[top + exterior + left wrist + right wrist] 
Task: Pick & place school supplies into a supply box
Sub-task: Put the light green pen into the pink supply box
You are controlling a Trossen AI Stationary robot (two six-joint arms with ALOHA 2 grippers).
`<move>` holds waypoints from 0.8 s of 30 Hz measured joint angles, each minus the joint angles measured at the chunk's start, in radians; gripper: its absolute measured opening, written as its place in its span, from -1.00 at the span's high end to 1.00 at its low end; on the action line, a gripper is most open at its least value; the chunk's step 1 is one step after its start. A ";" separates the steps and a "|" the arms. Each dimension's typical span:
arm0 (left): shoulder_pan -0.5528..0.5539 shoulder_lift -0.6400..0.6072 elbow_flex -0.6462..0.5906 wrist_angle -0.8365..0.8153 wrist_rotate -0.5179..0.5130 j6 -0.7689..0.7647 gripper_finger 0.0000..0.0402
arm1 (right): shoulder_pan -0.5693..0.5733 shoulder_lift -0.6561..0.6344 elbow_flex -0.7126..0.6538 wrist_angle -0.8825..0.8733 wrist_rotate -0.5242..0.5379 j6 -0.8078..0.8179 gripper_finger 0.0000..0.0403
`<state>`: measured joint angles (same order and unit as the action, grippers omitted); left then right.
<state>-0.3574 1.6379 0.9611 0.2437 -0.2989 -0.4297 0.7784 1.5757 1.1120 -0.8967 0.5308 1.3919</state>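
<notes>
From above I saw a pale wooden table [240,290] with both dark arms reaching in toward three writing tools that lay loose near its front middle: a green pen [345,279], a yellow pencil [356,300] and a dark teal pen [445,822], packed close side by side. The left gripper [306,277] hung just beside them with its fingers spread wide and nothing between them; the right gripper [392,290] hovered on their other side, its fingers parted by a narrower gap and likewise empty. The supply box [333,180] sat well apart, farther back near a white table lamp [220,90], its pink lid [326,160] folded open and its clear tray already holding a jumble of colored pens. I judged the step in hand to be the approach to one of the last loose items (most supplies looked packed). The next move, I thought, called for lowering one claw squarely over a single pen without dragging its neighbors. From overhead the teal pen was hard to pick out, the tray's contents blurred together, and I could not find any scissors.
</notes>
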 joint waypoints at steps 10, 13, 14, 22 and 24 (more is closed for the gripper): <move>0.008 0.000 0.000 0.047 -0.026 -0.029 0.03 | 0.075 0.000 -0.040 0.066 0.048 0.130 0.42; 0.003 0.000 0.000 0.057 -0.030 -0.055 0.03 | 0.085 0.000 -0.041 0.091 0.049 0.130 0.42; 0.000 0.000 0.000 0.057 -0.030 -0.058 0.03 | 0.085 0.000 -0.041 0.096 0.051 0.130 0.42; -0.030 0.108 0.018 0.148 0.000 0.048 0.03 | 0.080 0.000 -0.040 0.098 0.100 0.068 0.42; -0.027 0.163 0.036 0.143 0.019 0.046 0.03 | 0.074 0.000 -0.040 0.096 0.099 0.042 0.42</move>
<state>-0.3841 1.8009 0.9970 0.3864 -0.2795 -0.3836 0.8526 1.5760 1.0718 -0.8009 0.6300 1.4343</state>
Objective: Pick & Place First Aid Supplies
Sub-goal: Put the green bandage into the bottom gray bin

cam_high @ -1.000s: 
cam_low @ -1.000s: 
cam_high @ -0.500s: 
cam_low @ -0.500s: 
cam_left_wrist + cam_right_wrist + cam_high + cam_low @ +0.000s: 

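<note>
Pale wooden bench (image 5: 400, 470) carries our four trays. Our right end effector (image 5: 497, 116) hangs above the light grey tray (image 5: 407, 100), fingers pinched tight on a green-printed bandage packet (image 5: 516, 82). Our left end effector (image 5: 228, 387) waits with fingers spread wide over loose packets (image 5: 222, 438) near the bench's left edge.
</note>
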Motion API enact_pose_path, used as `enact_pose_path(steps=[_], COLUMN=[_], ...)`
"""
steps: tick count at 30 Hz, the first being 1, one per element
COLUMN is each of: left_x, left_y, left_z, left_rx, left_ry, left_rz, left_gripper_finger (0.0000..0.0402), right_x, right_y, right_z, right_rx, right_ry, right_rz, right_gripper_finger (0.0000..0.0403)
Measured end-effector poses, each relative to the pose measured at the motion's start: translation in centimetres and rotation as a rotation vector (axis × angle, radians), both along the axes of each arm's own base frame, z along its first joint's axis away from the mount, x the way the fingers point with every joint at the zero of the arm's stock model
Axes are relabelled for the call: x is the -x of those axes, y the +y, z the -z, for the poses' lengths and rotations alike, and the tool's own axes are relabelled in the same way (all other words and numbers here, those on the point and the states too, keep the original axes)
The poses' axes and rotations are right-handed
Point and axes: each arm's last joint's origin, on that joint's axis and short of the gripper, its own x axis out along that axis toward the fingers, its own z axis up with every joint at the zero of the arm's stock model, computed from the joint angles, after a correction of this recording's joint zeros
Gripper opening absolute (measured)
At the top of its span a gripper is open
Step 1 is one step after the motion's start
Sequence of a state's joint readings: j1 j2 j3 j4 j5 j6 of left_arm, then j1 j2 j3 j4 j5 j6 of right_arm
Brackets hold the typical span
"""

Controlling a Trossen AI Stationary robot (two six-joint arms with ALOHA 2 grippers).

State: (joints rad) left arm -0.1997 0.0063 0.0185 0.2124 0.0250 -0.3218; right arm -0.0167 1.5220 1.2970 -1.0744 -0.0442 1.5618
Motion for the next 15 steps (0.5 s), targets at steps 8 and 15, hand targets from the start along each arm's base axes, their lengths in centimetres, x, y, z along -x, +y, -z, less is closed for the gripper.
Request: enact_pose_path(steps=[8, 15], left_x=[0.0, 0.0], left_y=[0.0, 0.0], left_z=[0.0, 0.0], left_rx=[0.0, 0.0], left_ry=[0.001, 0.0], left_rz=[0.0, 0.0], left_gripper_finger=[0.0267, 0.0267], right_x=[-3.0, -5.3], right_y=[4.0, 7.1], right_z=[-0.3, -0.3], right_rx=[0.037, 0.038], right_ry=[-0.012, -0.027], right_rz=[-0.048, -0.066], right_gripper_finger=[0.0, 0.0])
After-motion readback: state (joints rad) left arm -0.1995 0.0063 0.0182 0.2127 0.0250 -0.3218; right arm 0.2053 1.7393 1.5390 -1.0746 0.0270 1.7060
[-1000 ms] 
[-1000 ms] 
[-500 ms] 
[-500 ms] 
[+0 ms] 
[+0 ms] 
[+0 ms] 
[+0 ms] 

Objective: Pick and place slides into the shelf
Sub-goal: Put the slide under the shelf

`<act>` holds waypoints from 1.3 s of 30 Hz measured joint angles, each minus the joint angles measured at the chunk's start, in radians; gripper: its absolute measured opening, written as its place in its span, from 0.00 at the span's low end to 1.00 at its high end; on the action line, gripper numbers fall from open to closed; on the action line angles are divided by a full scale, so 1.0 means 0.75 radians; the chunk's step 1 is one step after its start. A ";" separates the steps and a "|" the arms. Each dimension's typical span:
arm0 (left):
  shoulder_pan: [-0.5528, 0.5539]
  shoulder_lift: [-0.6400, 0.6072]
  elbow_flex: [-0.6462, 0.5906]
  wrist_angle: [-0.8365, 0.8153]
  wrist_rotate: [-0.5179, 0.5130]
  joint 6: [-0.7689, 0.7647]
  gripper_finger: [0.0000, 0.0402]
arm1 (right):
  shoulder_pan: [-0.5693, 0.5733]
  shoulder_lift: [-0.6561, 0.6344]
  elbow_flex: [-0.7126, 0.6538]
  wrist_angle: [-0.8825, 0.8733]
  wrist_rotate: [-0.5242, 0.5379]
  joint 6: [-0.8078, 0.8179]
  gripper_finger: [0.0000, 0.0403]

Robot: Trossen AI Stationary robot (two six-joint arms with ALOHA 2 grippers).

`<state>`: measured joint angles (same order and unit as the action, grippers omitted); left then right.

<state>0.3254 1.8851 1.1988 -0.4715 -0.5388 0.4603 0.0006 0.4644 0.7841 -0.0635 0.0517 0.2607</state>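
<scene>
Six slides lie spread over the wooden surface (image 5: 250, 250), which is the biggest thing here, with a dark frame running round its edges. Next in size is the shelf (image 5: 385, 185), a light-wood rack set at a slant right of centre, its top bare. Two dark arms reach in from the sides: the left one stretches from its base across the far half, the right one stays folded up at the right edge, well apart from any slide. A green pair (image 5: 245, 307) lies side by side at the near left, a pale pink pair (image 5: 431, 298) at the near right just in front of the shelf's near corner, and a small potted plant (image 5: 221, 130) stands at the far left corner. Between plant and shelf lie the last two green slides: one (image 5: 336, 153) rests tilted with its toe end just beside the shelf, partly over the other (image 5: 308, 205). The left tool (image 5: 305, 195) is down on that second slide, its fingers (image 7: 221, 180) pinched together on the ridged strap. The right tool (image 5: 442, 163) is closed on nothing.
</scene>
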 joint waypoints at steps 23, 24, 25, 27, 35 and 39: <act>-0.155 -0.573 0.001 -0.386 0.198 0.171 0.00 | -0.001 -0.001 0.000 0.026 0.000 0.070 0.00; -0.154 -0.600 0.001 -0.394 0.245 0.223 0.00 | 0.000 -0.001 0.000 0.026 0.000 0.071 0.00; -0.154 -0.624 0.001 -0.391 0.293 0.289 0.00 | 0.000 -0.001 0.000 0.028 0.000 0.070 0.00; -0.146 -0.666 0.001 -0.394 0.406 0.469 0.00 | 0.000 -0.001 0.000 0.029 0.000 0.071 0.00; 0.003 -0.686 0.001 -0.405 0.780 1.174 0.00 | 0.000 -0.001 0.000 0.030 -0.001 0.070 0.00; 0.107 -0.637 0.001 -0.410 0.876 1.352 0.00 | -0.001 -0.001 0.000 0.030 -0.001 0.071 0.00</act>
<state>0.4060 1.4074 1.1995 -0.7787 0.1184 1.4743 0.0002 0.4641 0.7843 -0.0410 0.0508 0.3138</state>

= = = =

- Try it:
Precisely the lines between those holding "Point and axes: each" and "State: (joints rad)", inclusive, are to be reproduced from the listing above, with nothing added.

- Response to the exercise:
Point and axes: each arm's last joint's origin, on that joint's axis and short of the gripper, its own x axis out along that axis toward the fingers, its own z axis up with every joint at the zero of the arm's stock model, computed from the joint angles, after a correction of this recording's joint zeros
Gripper opening absolute (measured)
At the top of its span a gripper is open
Step 1 is one step after the motion's start
Sequence of a state's joint readings: j1 j2 j3 j4 j5 j6 of left_arm, then j1 j2 j3 j4 j5 j6 of right_arm
Brackets hold the typical span
"""

Controlling a Trossen AI Stationary robot (two six-joint arms with ALOHA 2 grippers).

State: (joints rad) left arm -0.1997 0.0063 0.0185 0.2124 0.0250 -0.3218; right arm -0.0167 1.5220 1.2970 -1.0744 -0.0442 1.5618

This exercise has now been completed.